Delimiter Inference & Switching¶

How nless picks a delimiter¶

When data first arrives, infer_delimiter() in delimiter.py scores six candidate delimiters (,, \t, |, ;, single space, double space) plus JSON detection.

Scoring¶

JSON is checked first — if every non-empty line parses as a JSON object, return "json" immediately.

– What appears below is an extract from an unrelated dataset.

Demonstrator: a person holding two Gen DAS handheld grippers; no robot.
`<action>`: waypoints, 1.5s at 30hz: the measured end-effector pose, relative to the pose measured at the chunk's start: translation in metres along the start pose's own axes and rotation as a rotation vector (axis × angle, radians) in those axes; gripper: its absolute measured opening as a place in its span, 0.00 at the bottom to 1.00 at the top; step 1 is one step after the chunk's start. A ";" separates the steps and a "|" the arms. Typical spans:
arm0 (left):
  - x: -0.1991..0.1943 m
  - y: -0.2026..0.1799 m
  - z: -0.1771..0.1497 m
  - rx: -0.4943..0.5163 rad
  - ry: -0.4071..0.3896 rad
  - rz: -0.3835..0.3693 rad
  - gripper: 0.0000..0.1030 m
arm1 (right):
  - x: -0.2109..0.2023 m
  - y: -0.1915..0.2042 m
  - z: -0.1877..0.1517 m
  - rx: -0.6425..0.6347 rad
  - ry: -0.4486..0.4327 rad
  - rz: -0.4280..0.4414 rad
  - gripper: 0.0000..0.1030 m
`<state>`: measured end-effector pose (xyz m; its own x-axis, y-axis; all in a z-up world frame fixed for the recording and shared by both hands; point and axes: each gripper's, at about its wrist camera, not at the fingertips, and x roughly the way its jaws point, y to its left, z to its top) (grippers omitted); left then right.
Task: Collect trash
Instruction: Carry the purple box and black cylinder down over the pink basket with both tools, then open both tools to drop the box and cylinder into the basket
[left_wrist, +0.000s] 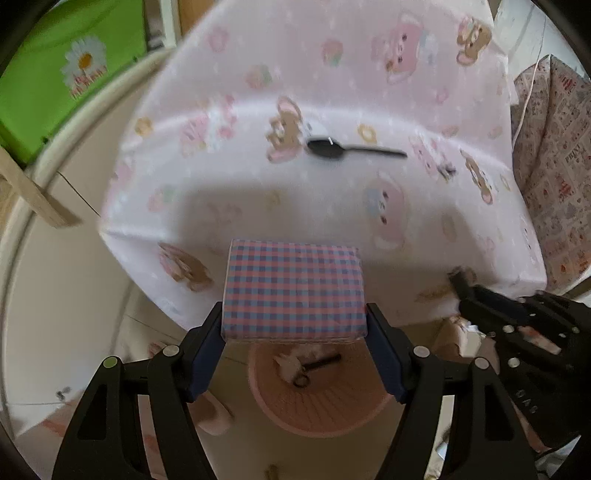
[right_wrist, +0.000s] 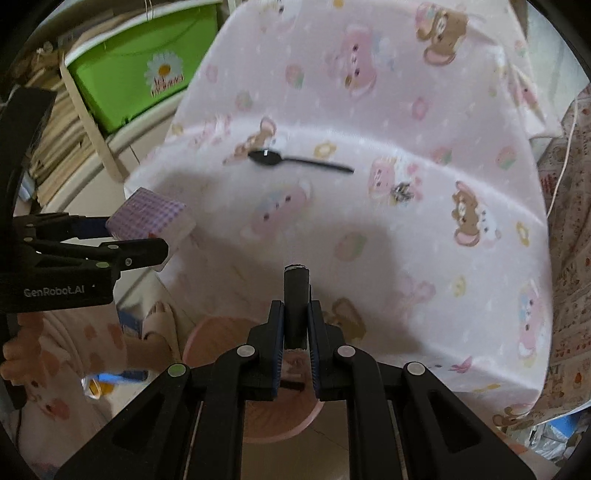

For each candidate delimiter, the score starts at zero and accumulates:

Criterion	Points	Why
Splits into > 1 field	+n_fields	More fields = stronger signal
All fields non-empty	+2	Empty fields suggest wrong split
Field lengths roughly uniform	+1	Aligned columns (space delimiters)
Tab with all non-empty fields	+3	Tab is almost always intentional

Then a cross-line consistency check filters out false positives:

If the delimiter covers < 50% of sample lines, zero it out
Count how many lines produce the same field count (the "agreement ratio")
Agreement >= 80%: boost by len(distinct_counts) * 2
Agreement < 80%: zero out entirely
The header line must split on the chosen delimiter, or it's zeroed

The candidate with the highest score wins. Ties go to the first in the list (comma beats tab beats pipe).

Preamble handling¶

Some log files have non-data lines at the top (timestamps, comments, blank lines). find_header_index() in delimiter.py scans for the first line that splits into the consensus field count. Lines before it become delim.preamble_lines — they're preserved so a delimiter switch can restore them.

Switching delimiters¶

switch_delimiter() in buffer_delimiter.py handles all state transitions when the user presses D:

1. Restore preamble lines (if any) to raw_rows
2. Clear all filters/sort/search (query.clear_all())
3. Determine new columns:
   - Regex: named capture groups become columns
   - JSON: scan for first parseable JSON dict
   - Standard: split first line to get header
4. Decide if old header should re-enter as data
   (e.g. switching csv -> raw: the header "name,age" is now a data row)
5. Trigger _deferred_update_table() for full rebuild

Auto-switching¶

During initial load, if > 30% of rows fail to parse with the inferred delimiter, _try_auto_switch_delimiter() kicks in:

Sample the failing lines (_majority_sample picks lines with matching word counts)
Infer a new delimiter from the sample
If it differs from current: switch, re-add bad lines as data, use the majority sample's first line as the new header

This handles cases like log files where the first few lines look space-delimited but the bulk is actually CSV.

Key files¶

delimiter.py — infer_delimiter(), split_line(), find_header_index()
buffer_delimiter.py — DelimiterMixin.switch_delimiter(), auto-switch logic
types.py — DelimiterState dataclass